The threat to India, Kashmir, Gujarat and Assam is only a special manner in which this aspect is being manifested. Non-state Islamist action in India – whether by Indian Mujahedeen (a veritable surrogate of SIMI) or Lashkar-e-Taiba – has the same underlying theme, the political element. What, after all, are the Caliphate and the Nizam-e-Mustafa that the Islamists of any hue seek? Analysts who are of the opinion that the Islamic State has outdone al-Qaeda's successes, achieving more ground than it to take the lead in the global Islamist movement are mistaken. In the words of the Islamist scholar and forensic psychiatrist, Marc Sageman, "the present wave of terrorism directed at the far enemy is an intentional strategy of a Muslim revivalist social movement… its appeal lies in its apparent simplicity and elegance that resonate with concerned Muslims not well schooled in traditional Muslim teaching, which it rejects." Strategies and tactics evolve, and a sound theoretician of practice may even "create' dissonance within one's own ranks to create confusion in the enemy camp. Unfortunately, the countering forces have yet to fathom this simple aspect as also the fact that "deception is permitted in Islam in order to mislead the enemy"

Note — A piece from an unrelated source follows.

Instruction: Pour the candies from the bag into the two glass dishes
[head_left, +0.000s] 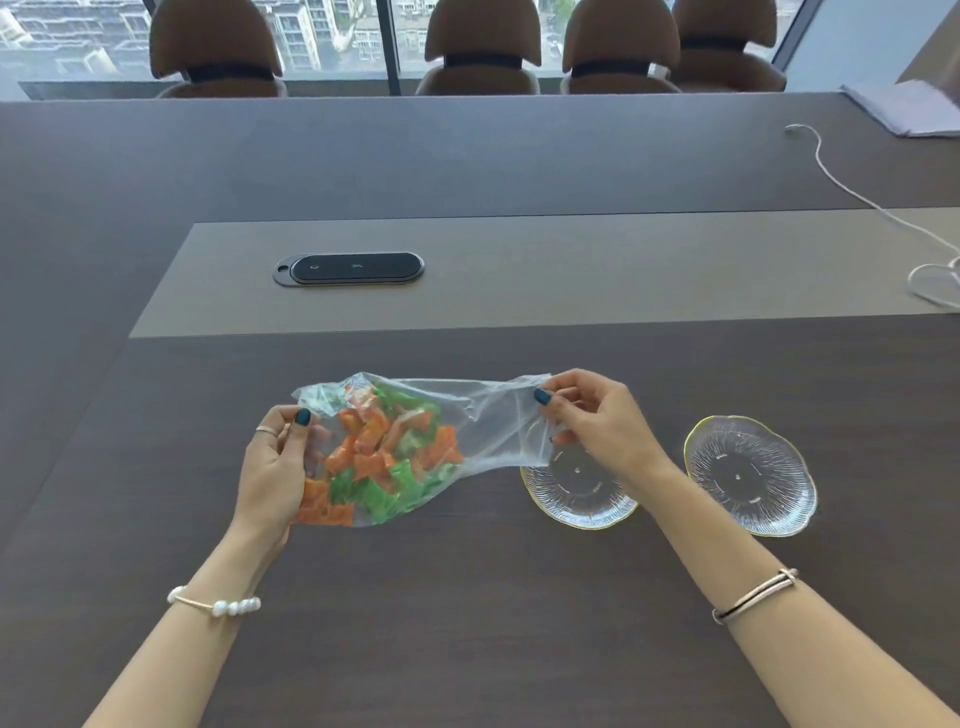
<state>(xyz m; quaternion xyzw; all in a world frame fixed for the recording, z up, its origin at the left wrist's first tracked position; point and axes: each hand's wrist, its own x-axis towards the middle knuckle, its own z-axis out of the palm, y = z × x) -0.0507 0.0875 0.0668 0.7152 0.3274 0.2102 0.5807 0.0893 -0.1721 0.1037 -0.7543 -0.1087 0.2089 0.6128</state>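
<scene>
**A:** ok so nearest the camera you get two bare forearms coming up from the bottom edge. Left wrist has a pearl-bead bracelet (215, 603), right wrist a thin silver double-band bangle (756, 594).

**B:** and the hands themselves?

**A:** left hand (278, 467) has its grip closed on the bottom end of the clear plastic bag (467, 415), thumb on top, fingers underneath the loaded part. There's a ring on one finger and dark teal nail polish. The right hand (597, 418) is pinching the open mouth end of the bag between thumb and fingertips, so that grip is closed on the plastic too.

**B:** where's the bag sitting?

**A:** stretched sideways between the two hands, low over the dark brown wood-grain tabletop (467, 597). Can't tell if the belly actually touches the wood. The orange and green wrapped candies (384, 457) are all bunched at the left end by the left hand; the right half of the bag is just slack film.

**B:** dishes?

**A:** two clear ribbed glass dishes with gold scalloped rims. The nearer glass dish (579, 493) sits right under the right hand and wrist, partly covered by them and by the bag's mouth. The second glass dish (750, 475) is just beside it to the right, fully in view. No candy in either.

**B:** further back?

**A:** a lighter grey inset strip (571, 270) with a black oval power hatch (349, 268), a white cable (852, 192) on the right, then brown padded chairs (483, 47) along the window.
</scene>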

There is always a fear from an alien enemy that has for the first time in recent history not just secured territory. I am referring to Daesh's control over vast swathes of land in Iraq and Syria, but also about Islamists from all over the world going off to join the new Caliphate.

We have, therefore, to be very careful and cannot be complacent, especially as the group has made its designs on India quite clear. Terror – in its Islamist manifestation – knows no frontiers. But I know that all right-thinking Muslims of Assam have rejected the militant manifestations of Islam, denying al-Qaeda the storm troopers it would require for a concerted move across the land of Srimanta Sankardeva and Pir Azan Fakir. An accurate policy that does not resort to racial profiling is what is required in India. Also, it must be clearly understood that de-radicalisation is not the answer (there is no such animal), and the accent must be on halting radicalisation with appropriate grace. Gratefully, the new dispensation in Assam and Bangladesh seem to have comprehended this important aspect.

Jaideep Saikia is a reputed Indian expert on terrorism and has written books on Bangladesh, Northeast India and global terrorism.